▶ _EXERCISE GOAL_: The number needed is how many lines in these entries contain "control"; give it alone.

((

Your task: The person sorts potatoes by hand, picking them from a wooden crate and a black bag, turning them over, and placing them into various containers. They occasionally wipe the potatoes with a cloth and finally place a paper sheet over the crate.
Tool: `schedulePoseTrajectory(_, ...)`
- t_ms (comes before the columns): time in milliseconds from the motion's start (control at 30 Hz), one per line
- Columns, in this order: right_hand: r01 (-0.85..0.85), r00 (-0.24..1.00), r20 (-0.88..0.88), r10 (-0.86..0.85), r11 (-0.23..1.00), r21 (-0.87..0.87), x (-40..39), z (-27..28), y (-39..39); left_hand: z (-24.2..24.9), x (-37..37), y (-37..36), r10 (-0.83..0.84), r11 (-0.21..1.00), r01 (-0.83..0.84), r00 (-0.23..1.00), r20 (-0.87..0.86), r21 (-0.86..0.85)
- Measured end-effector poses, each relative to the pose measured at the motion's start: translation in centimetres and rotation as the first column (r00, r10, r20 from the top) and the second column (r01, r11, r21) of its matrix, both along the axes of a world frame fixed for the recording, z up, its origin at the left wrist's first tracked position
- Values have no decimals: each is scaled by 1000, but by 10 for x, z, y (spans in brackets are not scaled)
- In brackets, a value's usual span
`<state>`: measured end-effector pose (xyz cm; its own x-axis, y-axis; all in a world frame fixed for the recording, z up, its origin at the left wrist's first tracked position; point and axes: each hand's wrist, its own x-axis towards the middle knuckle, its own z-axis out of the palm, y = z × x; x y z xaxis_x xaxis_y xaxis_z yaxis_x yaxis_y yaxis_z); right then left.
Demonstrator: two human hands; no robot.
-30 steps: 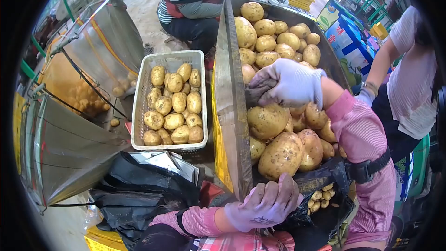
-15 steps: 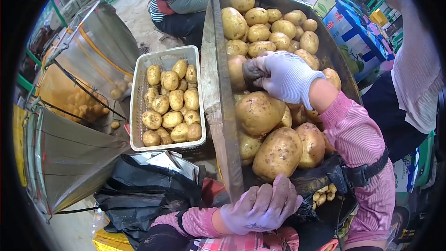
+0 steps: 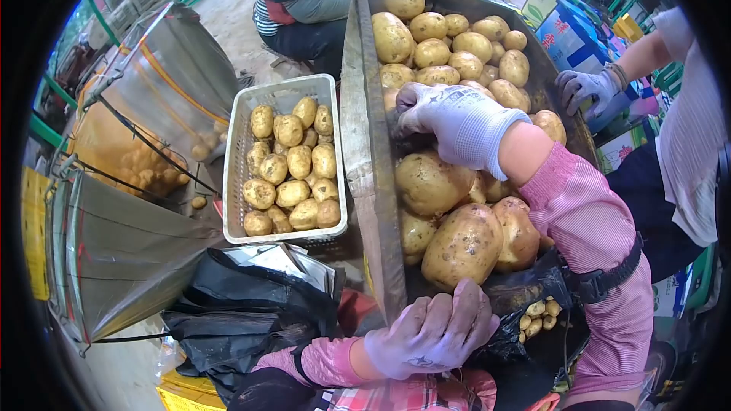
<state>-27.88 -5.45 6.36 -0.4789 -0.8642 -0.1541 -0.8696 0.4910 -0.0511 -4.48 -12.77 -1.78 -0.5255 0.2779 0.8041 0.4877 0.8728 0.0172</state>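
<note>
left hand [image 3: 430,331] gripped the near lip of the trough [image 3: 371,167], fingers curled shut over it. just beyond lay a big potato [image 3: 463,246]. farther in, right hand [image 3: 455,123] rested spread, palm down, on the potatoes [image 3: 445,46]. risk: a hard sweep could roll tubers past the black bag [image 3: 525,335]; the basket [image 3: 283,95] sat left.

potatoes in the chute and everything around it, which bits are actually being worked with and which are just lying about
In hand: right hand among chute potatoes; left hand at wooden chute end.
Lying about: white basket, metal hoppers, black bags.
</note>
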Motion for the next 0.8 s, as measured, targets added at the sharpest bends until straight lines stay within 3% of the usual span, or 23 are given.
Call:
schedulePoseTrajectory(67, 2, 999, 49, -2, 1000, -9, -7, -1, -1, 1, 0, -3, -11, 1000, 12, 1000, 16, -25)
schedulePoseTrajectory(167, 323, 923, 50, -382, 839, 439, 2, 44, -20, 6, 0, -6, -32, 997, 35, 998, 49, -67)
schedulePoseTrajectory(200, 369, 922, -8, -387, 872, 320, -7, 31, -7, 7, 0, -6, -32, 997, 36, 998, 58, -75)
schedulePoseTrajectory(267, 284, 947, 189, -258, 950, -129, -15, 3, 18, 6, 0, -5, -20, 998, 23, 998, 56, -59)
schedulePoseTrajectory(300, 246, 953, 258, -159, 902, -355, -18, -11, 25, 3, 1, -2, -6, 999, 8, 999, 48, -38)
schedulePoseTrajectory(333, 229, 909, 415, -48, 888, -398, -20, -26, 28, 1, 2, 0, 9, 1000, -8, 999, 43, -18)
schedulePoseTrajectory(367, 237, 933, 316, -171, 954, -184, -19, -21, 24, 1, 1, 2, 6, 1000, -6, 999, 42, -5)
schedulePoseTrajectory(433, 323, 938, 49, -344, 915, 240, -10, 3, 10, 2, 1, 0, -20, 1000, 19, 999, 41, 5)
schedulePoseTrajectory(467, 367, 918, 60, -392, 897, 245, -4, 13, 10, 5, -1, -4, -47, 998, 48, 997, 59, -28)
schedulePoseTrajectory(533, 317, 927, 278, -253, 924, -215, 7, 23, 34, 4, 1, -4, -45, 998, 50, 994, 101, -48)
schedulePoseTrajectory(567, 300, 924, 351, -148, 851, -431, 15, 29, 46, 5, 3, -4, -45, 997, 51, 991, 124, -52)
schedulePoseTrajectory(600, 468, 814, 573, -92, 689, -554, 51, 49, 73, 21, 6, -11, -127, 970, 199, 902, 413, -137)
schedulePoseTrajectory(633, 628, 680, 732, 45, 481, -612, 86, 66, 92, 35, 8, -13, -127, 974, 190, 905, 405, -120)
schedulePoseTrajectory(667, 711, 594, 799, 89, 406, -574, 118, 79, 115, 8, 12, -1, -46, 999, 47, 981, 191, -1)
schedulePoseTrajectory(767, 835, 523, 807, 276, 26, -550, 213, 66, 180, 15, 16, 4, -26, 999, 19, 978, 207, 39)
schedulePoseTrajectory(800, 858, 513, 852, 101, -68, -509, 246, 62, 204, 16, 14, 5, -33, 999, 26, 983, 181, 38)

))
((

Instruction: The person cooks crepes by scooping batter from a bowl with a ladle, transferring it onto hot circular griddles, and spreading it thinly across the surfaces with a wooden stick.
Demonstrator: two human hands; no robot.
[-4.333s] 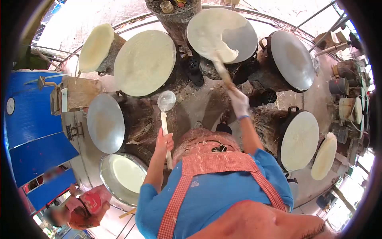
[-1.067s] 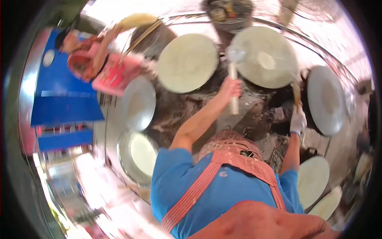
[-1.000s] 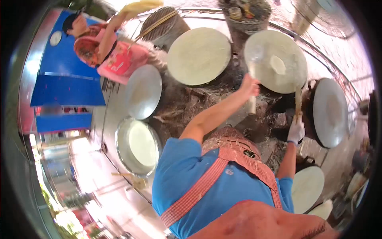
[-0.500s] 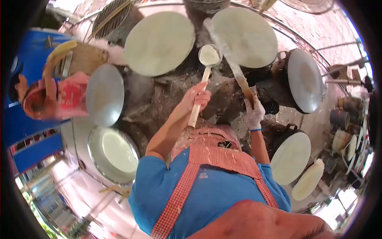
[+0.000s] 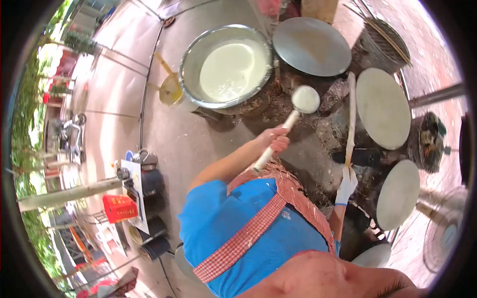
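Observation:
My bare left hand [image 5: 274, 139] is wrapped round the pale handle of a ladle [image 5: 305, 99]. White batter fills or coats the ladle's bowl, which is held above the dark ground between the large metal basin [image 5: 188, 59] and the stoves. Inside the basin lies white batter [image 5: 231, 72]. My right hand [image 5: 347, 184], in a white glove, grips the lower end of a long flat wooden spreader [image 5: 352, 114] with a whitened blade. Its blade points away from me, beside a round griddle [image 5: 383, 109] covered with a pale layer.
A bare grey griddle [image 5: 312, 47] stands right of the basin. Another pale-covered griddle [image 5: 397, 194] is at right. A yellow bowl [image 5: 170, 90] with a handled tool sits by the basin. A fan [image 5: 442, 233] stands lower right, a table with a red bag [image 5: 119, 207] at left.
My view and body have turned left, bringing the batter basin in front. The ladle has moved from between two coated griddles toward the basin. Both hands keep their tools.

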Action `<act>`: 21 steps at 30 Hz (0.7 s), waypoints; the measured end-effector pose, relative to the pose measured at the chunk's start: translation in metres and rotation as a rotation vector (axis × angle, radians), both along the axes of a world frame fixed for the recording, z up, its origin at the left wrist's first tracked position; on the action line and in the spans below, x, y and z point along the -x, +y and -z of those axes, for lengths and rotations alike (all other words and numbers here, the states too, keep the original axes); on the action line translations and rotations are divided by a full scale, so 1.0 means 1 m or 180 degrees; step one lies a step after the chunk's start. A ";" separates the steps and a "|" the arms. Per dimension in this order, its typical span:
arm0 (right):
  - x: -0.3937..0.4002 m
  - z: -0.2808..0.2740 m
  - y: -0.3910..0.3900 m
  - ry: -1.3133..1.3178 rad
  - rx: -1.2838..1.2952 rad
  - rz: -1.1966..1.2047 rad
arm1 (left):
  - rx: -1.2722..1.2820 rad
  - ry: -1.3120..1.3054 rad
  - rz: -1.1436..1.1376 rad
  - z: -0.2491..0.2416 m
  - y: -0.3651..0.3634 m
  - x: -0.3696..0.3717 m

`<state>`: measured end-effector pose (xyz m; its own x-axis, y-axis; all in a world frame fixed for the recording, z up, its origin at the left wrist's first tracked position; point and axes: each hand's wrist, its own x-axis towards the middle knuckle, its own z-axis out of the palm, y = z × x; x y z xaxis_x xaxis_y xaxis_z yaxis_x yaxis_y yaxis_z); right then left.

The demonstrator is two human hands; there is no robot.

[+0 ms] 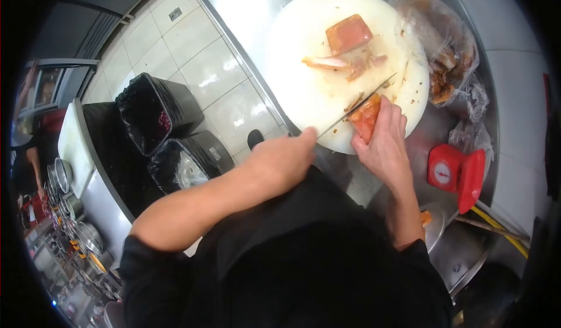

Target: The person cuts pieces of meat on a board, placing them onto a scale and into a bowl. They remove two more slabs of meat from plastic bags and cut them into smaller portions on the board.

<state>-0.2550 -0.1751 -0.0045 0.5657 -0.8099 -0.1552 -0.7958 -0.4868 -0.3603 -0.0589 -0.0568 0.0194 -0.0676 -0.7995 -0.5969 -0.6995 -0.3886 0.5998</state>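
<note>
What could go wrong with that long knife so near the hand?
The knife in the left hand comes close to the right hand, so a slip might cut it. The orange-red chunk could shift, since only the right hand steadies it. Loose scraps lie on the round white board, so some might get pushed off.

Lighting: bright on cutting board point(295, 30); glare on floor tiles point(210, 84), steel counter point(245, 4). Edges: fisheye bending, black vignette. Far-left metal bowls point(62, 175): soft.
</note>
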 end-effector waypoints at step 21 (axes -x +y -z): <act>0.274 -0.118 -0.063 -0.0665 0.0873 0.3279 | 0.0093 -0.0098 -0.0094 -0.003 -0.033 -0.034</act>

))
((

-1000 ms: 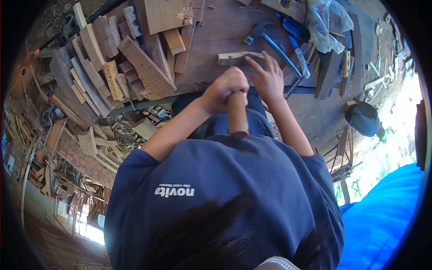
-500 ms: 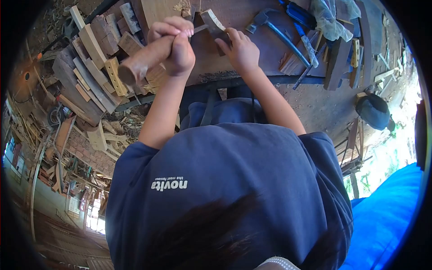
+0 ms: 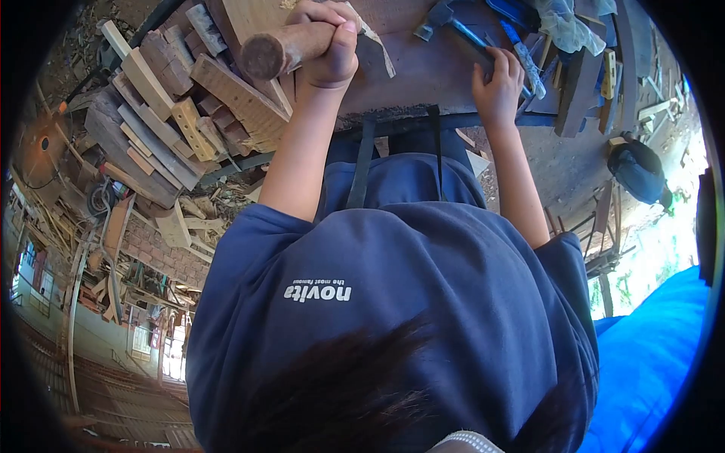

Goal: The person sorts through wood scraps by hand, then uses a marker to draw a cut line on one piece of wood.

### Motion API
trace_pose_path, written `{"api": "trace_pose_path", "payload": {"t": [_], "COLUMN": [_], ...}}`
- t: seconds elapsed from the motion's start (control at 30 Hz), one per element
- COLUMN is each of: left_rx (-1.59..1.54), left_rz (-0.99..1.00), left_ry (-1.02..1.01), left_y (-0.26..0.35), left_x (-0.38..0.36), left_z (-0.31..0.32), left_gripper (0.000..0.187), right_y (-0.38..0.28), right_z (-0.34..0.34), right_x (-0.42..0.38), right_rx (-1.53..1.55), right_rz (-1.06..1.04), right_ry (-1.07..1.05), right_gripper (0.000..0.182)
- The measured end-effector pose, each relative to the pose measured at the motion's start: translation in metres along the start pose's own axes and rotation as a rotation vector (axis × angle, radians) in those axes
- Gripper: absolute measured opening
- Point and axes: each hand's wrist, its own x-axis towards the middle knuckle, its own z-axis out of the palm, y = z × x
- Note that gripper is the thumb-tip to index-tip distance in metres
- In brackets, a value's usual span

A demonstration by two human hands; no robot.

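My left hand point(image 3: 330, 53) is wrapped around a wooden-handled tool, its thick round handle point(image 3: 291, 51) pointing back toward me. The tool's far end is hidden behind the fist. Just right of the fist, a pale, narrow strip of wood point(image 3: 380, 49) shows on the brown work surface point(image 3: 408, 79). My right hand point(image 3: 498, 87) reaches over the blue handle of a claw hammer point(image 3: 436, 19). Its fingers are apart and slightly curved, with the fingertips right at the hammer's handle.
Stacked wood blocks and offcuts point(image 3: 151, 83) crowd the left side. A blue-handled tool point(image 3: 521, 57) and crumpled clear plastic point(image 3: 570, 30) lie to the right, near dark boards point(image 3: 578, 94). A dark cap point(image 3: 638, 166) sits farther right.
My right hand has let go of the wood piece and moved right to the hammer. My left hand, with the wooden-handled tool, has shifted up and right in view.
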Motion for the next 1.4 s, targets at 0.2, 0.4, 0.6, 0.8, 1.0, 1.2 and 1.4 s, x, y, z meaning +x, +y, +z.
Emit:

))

▶ _OUTPUT OF THE EXERCISE_: 2